F: Keep evidence of cyber-bullying. Record the dates, times and descriptions what the cyber bully says

G: Report instances of cyber-bullying to your parent.

With regards to other forms of bullying, there are also effective ways in which a fellow peer can at best divert the incident and at best even diffuse it. Depending on the situation and their level of comfort, a student can adapt flexibly to any of the following methods:

If you are with a friend, who begins to bully someone else, quickly distract your friend by changing the subject or asking him a question. Not only are you deflecting the situation but also preventing the potential victim from being bullied.

If you cannot diffuse the incident, try to show support towards the target or victim in private. You can reassure the victim by saying you will speak to your friend about it and ask them to stop.

Support the person openly. This is only advisable to students who have developed a certain amount of respect amongst their peers.

Do not encourage the bullying by laughing at the jokes if someone is being humiliated and do not promote or partake in a fight.

As a bystander, it’s your responsibility to weaken the situation and not add more fuel to the fire.

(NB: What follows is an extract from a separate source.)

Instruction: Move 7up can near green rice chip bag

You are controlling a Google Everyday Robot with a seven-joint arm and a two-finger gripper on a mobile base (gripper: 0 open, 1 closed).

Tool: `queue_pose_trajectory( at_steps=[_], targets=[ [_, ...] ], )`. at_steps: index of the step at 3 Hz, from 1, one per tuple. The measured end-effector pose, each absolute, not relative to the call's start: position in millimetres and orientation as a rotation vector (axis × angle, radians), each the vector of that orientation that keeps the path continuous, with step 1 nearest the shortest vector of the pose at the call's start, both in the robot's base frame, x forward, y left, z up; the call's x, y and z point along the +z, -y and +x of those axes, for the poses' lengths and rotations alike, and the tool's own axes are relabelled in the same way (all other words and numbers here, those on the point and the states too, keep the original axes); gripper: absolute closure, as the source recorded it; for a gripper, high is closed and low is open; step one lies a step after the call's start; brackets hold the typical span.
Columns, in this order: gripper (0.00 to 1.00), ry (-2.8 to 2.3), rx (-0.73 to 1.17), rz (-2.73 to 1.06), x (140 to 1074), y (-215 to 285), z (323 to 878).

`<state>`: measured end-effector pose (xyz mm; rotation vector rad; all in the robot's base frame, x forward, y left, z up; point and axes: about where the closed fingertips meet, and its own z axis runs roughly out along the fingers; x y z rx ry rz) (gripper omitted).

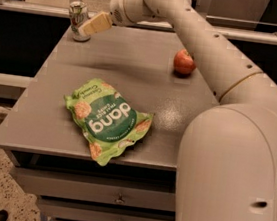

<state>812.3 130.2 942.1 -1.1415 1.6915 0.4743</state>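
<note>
The 7up can [78,19] stands upright at the far left corner of the grey table [42,116]. It is silver and green with a silver top. My gripper [92,25] reaches in from the right on the white arm, and its tan fingers [98,23] are right beside the can, at its right side. The green rice chip bag [106,119] lies flat near the table's front edge, well in front of the can, with "dang" on a dark green circle.
A red apple [184,63] sits at the far right of the table. My white arm [215,56] crosses above the table's right half, and its base fills the lower right. Drawers [117,199] are below the table front.
</note>
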Motion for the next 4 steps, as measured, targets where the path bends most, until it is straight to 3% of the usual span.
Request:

Report incidents to an adult or advise the victim to seek help from a person of authority.

And finally, listen to these words of mine...

Do you consider yourself to be a hurtful bystander who passively infuses bullying further or a helpful bystander who diffuses bullying? You may think that watching and ignoring liberates you from the responsibility of the situation. It’s quite the contrary because being in the wings means feeding the bully an audience and this only propels the actions of the bully further. You may be thinking it’s none of your business, it could harm you, if you report it then it would make matters worse, or you may even believe the victim deserves it.

Do you know that bullying can have some severe side effects which include anxiety, anger, depression, and frustration. At best these symptoms can be cured after long hours of therapy but leave nightmare memories in the victim, and at worst it can lead the victim to turn into a bully themselves. Would you want to feel responsible or take responsibility?